Geneva Anderson digs into art

MTT, SF Symphony, and Mahler’s 9th—Friday magic!

MTT (Michael Tilson Thomas) stepping up to the podium for his third of four ovations at Davies Hall last night for Mahler’s Symphony No. 9.  San Francisco Symphony performs the Ninth two more times, on Saturday and Sunday, before MTT takes a leave of absence for heart surgery. Photo: Geneva Anderson

MTT delivered pure magic at Davies last night, directing San Francisco Symphony in a electrifying performance of Mahler’s Ninth Symphony, that drew four ovations from the audience.  ARThound was lucky enough to have a seat in the front orchestra, third row, streaming the transcendent sound full on.  The Ninth, Mahler’s landmark last symphony, is a 90-minute-long emotional voyage through the passing of time that was composed when Mahler himself was coping with a serious heart condition.  He didn’t live long enough to ever rehearse or premiere it, passing in Vienna in May 1911 at age 50.  Of course, times are different now.  Two weeks ago, it was announced that MTT, 74, will take a leave of absence from June 17 through September 3 to have (unspecified) cardiac surgery in Cleveland for a chronic condition and to rest up before embarking on his 25th season with SFS.  This will be his final season before turning over the reins to Esa-Pekka Salonen.

MTT has often said that the whole purpose of his music-making is passing things on.  In January 1974, he made his conducting debut with SFS with Mahler’s Ninth.  Under MTT, SF Symphony has won seven Grammy Awards for its recordings of Mahler Symphonies 3,6,7,8, and 10.  Last night, he looked weary but connected deeply with his orchestra, often guiding them with ever slight gestures such as the wriggling of a finger and they responded with a performance that we felt in our hearts and bones. Good luck MTT!

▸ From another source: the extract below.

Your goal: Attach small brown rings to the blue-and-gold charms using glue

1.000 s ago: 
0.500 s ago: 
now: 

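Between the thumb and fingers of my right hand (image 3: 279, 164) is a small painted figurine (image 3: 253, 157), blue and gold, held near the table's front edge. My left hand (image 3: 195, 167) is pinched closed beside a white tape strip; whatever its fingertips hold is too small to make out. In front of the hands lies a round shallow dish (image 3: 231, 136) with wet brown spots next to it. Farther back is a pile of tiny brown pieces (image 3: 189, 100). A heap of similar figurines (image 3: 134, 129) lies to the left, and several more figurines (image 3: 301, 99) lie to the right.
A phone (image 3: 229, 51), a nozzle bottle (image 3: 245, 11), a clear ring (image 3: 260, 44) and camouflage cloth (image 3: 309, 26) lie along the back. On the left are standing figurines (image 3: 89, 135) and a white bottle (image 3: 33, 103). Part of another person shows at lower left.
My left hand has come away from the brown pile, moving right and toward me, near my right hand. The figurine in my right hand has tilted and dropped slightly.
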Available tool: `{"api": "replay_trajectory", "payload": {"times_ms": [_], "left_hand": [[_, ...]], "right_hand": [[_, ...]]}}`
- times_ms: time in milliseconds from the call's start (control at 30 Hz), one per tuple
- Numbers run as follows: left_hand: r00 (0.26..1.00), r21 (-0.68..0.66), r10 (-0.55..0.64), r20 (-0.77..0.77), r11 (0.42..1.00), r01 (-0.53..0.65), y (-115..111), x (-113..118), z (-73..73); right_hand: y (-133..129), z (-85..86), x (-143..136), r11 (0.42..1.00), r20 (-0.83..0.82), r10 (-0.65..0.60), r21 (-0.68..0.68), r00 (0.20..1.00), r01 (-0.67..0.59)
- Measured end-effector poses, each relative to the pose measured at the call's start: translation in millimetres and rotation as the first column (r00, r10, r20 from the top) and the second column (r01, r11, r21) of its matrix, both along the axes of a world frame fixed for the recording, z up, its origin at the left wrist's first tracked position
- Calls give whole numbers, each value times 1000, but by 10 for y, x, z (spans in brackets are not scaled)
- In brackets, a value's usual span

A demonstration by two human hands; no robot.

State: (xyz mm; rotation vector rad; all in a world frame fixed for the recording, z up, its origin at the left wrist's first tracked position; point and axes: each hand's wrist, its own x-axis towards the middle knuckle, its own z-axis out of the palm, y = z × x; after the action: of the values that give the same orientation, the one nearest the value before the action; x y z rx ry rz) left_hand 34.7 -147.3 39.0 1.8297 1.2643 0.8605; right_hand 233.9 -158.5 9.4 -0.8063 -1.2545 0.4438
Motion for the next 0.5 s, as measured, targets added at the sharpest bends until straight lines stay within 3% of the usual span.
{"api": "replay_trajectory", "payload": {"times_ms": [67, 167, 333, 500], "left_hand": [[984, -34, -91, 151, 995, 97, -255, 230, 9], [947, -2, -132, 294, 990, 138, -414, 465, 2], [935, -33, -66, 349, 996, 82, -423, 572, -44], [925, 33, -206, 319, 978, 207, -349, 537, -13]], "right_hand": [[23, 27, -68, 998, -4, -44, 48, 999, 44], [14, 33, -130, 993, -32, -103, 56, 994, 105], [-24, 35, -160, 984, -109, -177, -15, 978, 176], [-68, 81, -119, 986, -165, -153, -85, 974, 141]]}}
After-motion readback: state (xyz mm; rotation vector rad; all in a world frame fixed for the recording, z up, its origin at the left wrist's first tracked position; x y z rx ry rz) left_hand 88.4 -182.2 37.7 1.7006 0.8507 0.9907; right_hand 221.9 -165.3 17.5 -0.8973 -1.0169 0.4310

Details:  SF Symphony performs Mahler’s Ninth on Saturday, June 15, at 8pm and Sunday, June 16, at 2pm.  For tickets and more information, click here.

June 15, 2019 Posted by | Classical Music | , , , , , , , | Leave a comment

Time to reset your GPS to EPS (Esa-Pekka Salonen), SF Symphony’s new music director designate

Esa-Pekka Salonen, taking in the love Friday evening at his inaugural concert as SF Symphony’s new music director designate.  Concertmaster Sasha Barantschik is on the left while associate principal cellist, Peter Wyrick, is on the right. Photo: Geneva Anderson

What great fortune to have a front row seat last night at Esa-Pekka Solonen’s inaugural concert as San Francisco Symphony’s new music director designate.  Davies Symphony Hall was packed and the audience was excited, rapturous, rising to their feet several times to applaud the 60-year-old Finn who will take the helm as SFS’s Music Director in September 2020.  He succeeds MTT (Michael Tilson Thomas) who, in 2020, will have been at the helm for a quarter of a century.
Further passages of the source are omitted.